Although officials believe they are past the peak of what they view as their warranty expense period, the vast majority of EGR big-bore engines, over 90% of them, are still under a standard or extended warranty period.

Not addressed during the discussion of the company's financial results are a number of lawsuits filed this summer against Navistar over its problematic EGR engines, claiming that the company knowingly sold a defecive emissions system.

One strategy the company is using to deal with problem trucks is apparently a buy-back program. Navistar is working through a used-truck "bubble" as it continues to try to transition customers out of the less-reliable older trucks and into new SCR product.
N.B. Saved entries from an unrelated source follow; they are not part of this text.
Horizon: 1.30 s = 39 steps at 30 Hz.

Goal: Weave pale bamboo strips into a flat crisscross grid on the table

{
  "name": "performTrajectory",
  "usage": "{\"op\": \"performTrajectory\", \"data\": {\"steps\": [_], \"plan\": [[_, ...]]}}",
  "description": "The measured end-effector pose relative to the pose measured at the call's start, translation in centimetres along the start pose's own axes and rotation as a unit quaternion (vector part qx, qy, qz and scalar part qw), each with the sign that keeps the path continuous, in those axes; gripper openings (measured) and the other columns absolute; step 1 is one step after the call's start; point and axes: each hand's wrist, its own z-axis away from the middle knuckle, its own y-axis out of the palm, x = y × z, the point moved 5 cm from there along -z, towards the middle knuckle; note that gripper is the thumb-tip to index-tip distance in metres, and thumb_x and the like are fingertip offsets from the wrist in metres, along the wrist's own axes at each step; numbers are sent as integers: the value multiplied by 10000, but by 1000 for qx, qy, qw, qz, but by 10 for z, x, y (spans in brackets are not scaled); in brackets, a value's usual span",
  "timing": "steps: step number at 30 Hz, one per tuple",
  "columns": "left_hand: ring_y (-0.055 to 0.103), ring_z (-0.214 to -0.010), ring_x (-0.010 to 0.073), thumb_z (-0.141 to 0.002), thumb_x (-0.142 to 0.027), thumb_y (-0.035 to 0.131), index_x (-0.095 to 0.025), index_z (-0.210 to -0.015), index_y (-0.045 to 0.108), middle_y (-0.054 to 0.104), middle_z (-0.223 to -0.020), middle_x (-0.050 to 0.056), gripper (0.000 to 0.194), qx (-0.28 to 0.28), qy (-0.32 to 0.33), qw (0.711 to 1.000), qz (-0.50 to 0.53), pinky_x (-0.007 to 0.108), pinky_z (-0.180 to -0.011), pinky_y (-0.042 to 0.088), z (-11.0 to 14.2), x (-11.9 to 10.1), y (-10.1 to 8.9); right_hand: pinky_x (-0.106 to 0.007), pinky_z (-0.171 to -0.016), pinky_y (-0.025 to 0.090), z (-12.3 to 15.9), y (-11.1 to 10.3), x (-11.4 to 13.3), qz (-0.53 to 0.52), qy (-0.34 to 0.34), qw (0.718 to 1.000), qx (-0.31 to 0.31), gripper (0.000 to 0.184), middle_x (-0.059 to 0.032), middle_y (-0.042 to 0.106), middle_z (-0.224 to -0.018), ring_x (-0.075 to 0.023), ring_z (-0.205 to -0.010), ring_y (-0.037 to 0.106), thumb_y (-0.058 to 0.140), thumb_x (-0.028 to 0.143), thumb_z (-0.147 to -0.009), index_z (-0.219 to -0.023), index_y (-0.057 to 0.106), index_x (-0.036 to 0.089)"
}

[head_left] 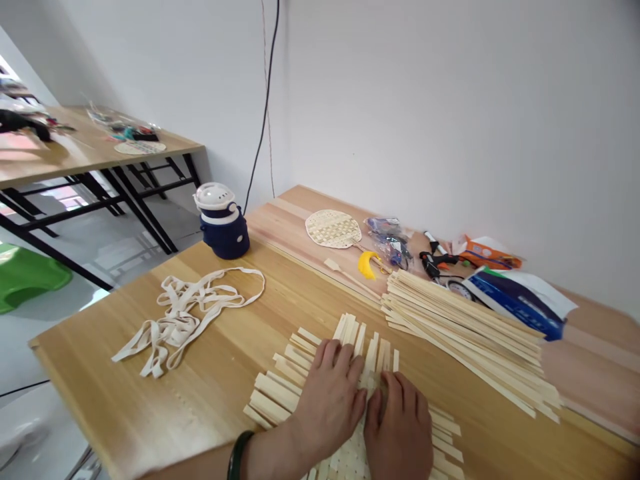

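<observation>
Green plastic [25,277] bulged in at our far left, below a second bench [177,148] on black metal legs, where a clear plastic bag [120,121] lay with coloured bits inside. On our own bench [100,373], a loose tangle of cream cotton webbing [180,320] lay to the left, and behind it stood a navy-and-white lidded flask [224,233], closed, so we could not see what it held. Mid-bench, our left grip [327,407], with a dark green bangle [239,455] at the wrist, and our right grip [399,430] lay open, palms down and fingers spread, clasping nothing but pressing on a bamboo strip weave [345,470], whose strip ends fanned out on both sides. Flat, spread fingers suited this work, since they pinned the strips square against one another. Behind our hands lay a woven bamboo fan [333,229], a clear bag of blue parts [389,243] and a black glue gun [437,263]. Farther right came a heap of loose bamboo strips [465,340], then a blue-and-white packet [520,301].
</observation>
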Motion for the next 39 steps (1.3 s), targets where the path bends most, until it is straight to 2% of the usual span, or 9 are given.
{"op": "performTrajectory", "data": {"steps": [4,12,26,39], "plan": [[416,-1131,289,-925,-342,525,-194,-1132,549,528,-1159,71,255,0,2,1000,-1,495,-1077,340,0,0,-1,-402,-826,410,0,1,-1,-3,1,1000,-10,259,-152,638,-993,-293,-936,536,364,240,-962,-1027,585,120],[415,-1130,287,-902,-266,538,-197,-1139,551,533,-1159,82,248,-18,2,1000,-3,500,-1068,350,0,-1,0,-420,-873,407,0,0,0,-17,25,999,34,220,-149,625,-1041,-294,-993,524,390,199,-941,-1060,564,132],[425,-1105,287,-899,-298,555,-183,-1115,552,535,-1136,77,244,-21,5,1000,-1,480,-1055,362,0,-1,-2,-413,-861,409,-1,-2,1,-13,7,1000,23,237,-157,632,-1028,-292,-972,526,395,215,-947,-1042,585,111],[428,-1125,294,-897,-266,551,-189,-1142,551,541,-1155,96,257,-33,14,999,-19,488,-1031,377,-1,1,1,-431,-903,424,-2,-2,2,-24,43,998,46,215,-157,632,-1050,-282,-1019,500,422,154,-924,-1066,579,114]]}}
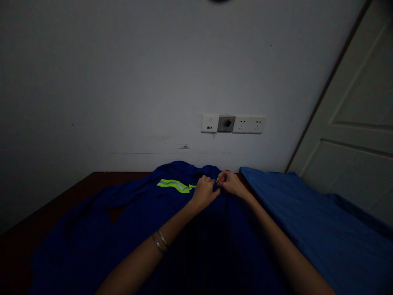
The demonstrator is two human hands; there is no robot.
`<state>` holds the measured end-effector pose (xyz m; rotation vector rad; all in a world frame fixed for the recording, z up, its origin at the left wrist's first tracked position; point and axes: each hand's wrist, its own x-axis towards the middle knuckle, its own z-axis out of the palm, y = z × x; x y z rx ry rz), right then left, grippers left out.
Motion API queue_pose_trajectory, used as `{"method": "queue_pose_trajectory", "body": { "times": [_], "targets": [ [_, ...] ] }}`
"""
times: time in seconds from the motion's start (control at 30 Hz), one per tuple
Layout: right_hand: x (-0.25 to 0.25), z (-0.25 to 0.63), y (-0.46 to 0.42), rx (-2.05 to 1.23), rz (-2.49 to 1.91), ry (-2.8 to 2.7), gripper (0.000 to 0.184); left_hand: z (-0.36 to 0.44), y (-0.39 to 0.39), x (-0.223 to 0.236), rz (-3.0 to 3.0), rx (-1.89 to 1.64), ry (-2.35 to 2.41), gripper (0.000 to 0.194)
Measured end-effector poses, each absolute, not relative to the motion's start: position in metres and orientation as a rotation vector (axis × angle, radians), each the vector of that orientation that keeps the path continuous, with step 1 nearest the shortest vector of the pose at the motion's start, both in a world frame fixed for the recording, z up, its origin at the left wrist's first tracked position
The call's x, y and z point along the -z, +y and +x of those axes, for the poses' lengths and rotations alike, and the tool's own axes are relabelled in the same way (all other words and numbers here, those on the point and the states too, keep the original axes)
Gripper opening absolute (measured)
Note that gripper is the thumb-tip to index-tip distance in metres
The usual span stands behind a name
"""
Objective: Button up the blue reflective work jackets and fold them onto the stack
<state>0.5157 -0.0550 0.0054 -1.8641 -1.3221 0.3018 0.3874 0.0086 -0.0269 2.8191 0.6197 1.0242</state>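
A dark blue garment lies on the brown bench, long axis running toward the wall, one sleeve trailing left; left hand and right hand pinch its front. Blue cloth lies rightward, near a panelled door.

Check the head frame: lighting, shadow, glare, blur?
Head view: dim overall, wall palest mid-frame, no harsh glare; head view: dark blue garment goes near black low down, yellow-green strip stands out; head view: dark, soft-edged blob at the top edge; head view: fine detail unclear between left hand and right hand.
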Motion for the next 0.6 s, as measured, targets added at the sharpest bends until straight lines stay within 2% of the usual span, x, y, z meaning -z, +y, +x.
{"method": "queue_pose_trajectory", "body": {
  "times": [0.13, 0.6],
  "targets": [
    [-0.008, 0.513, -0.054, -0.513, -1.88, -1.168, 0.02, 0.387, 0.01, 0.033, 2.897, -1.002, 0.622, 0.018],
    [-0.001, 0.519, -0.049, -0.717, -1.746, -0.963, 0.031, 0.388, 0.02, 0.044, 2.921, -0.922, 0.483, 0.01]
  ]
}}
It has $265 million in used-truck inventories at the end of July.

"We manage this very closely, but the timing is good because the market is so strong," Allen said. "We're sure we'll move through this used-truck bubble in an efficient manner."

It was a good quarter for used truck sales, up 29% year over year, he noted, adding that the Diamond Renewed program Navistar launched in Q3 "has created a lot of interest." The program offers a comprehensive inspection and mechanical reconditioning process for 2010 or newer models powered by MaxxForce EGR engines and a two-year/200,000-mile warranty that includes EGR components. "We believe Diamond Renewed is an industry game changer and will set us apart from the competition."

In addition to cutting warranty spend, the company reduced its year-over-year structural costs in the third quarter by an additional $86 million, including $67 million in savings from selling, general, and administrative (SG&A) expense and $19 million in reduced engineering costs. Year-to-date, Navistar has reduced structural costs by $245 million. It expects to finish up the year with $300 million in structural cost savings.